The process starts when a detection model triggers an alert. Trend Micro Vision One automatically investigates highlighted objects detected by the model, evaluates and analyzes the evidence collected, and further identifies certain objects as "highly suspicious" or "suspicious". Based on the automation settings, Trend Micro Vision One creates response tasks to perform on the associated objects or events.

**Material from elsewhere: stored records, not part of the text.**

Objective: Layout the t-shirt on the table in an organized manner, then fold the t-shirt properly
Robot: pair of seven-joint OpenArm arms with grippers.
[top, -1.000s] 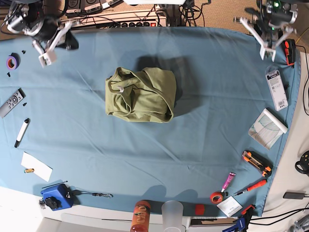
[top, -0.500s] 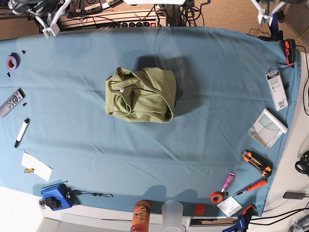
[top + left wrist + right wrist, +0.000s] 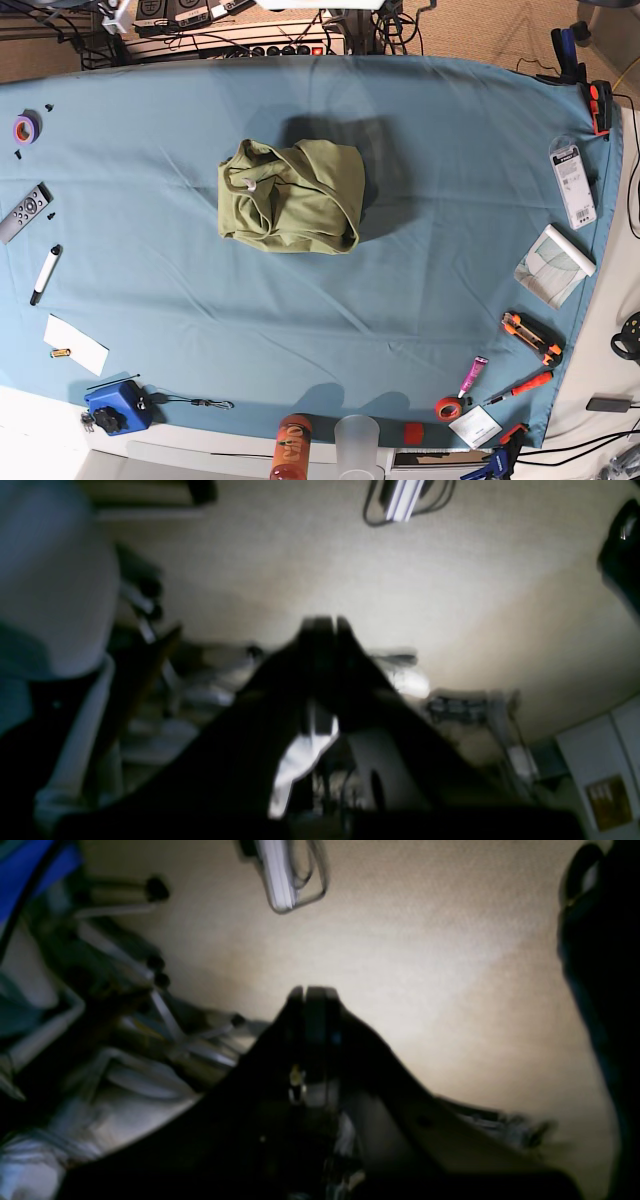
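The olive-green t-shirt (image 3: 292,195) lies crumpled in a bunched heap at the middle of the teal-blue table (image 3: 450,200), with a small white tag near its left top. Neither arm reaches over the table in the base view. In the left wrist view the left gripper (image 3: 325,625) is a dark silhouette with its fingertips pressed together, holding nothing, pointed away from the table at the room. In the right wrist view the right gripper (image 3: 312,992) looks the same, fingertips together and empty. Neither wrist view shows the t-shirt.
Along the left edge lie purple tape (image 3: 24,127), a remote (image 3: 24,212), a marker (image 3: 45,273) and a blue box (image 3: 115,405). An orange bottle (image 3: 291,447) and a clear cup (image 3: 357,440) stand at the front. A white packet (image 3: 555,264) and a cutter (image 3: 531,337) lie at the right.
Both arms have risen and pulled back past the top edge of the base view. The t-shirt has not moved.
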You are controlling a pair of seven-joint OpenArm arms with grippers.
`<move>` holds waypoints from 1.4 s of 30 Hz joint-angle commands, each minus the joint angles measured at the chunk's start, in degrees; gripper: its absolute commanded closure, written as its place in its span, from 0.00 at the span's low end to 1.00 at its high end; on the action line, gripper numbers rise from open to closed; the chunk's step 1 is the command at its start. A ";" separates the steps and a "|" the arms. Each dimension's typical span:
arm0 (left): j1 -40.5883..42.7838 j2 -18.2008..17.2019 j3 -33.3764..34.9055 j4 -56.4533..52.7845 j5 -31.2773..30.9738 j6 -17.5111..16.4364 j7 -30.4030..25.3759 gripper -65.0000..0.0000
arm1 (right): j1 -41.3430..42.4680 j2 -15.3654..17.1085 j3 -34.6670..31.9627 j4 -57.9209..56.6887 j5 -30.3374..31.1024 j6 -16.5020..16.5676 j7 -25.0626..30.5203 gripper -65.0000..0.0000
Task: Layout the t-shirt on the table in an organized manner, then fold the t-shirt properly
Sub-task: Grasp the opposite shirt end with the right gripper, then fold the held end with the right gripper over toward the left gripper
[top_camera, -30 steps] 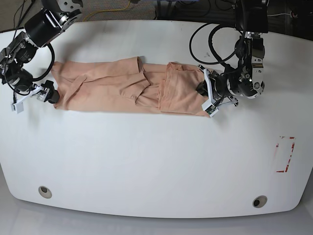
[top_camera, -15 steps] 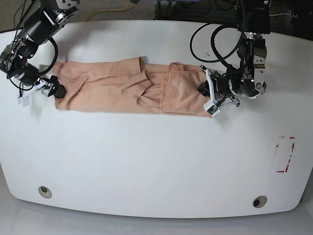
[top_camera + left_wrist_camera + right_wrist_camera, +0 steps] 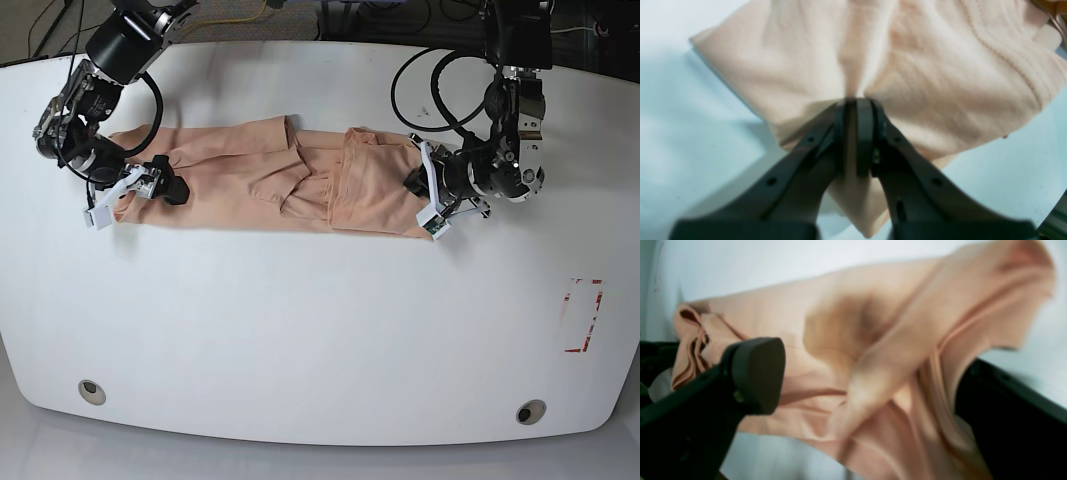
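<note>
The peach t-shirt (image 3: 260, 180) lies as a long rumpled strip across the far half of the white table (image 3: 320, 330), with folds bunched near its middle. My left gripper (image 3: 418, 190) is at the strip's right end. In the left wrist view it (image 3: 855, 103) is shut on a pinch of the t-shirt (image 3: 907, 60), and cloth shows between the pads. My right gripper (image 3: 140, 198) sits over the strip's left end. The blurred right wrist view shows it (image 3: 873, 390) open wide, with the t-shirt (image 3: 840, 323) lying between its two fingers (image 3: 753, 373).
Two round grommet holes (image 3: 92, 391) (image 3: 531, 411) sit near the table's front edge. A red-marked rectangle (image 3: 585, 315) is at the right. Black cables (image 3: 430, 90) loop above the table behind the left arm.
My right gripper has swung rightwards from beside the shirt's left end to over the cloth, still open. The left gripper has stayed shut on the right end.
</note>
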 commanded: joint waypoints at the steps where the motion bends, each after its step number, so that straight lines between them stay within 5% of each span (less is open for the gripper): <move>1: -0.21 -0.39 -0.03 0.01 2.66 0.38 2.53 0.94 | 0.27 -0.13 -0.18 0.59 -1.67 -0.53 -2.31 0.00; 5: -0.21 -0.39 -0.03 0.01 2.66 0.38 2.62 0.94 | 0.27 -0.13 -0.18 0.50 -1.76 -0.53 -2.04 0.02; 8: -0.21 -0.39 -0.03 0.01 2.66 0.38 2.62 0.94 | 0.35 0.05 -0.18 0.59 -1.76 -0.53 -1.60 0.13; 10: -0.21 -0.39 -0.03 0.01 2.66 0.38 2.62 0.94 | 0.35 0.05 -0.18 0.67 -1.76 -0.53 -1.08 0.28; 16: -0.21 -0.21 0.23 0.01 2.74 0.38 2.62 0.94 | 0.44 1.54 -0.80 0.67 -1.41 -0.53 -0.72 0.96; 17: -0.21 -0.21 0.23 -0.08 2.92 0.38 2.62 0.94 | 0.44 1.63 -1.15 0.67 -1.49 -0.53 -0.72 1.00; 31: -1.01 0.93 5.51 -0.61 3.18 0.38 2.80 0.94 | -1.67 0.75 -7.48 21.07 -1.14 -0.53 -2.70 0.93; 42: -1.97 2.43 9.11 -0.96 3.18 0.38 2.80 0.94 | -3.95 -2.06 -19.87 36.10 -0.09 -0.53 -2.70 0.93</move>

The following table outlines the settings available on the Automated Response screen.

Object Type

Automation Option

Applicable Action

Suspicious

No automation (default)

Generates alerts but does not run any automated response on the "Suspicious" objects.

-

Semi-automation

Automatically creates response tasks based on the applicable actions but requires your approval to proceed.

  • Collect File

  • Quarantine Message

  • (Optional) Submit to Sandbox Analysis

Full automation

Automatically and immediately creates and executes response tasks based on the applicable actions

  • Collect File

  • Quarantine Message

  • (Optional) Submit to Sandbox Analysis

Highly Suspicious

No automation (default)

Generates alerts but does not run any automated response on the "Highly suspicious" objects.

-

Semi-automation

Automatically creates response tasks based on the applicable actions but requires your approval in the Response Management app to proceed.

  • Add to Block List

  • Collect File

  • Isolate endpoint

  • Quarantine Message

  • (Optional) Submit to Sandbox Analysis

Full automation

Automatically and immediately creates and executes response tasks based on the applicable actions

  • Add to Block List

  • Collect File

  • Isolate endpoint

  • Quarantine Message

  • (Optional) Submit to Sandbox Analysis

Note:

To check the status or number of automated response tasks created for an alert, go to the alert details of Workbench.

To track the execution of each automated response task, go to the Response Management app.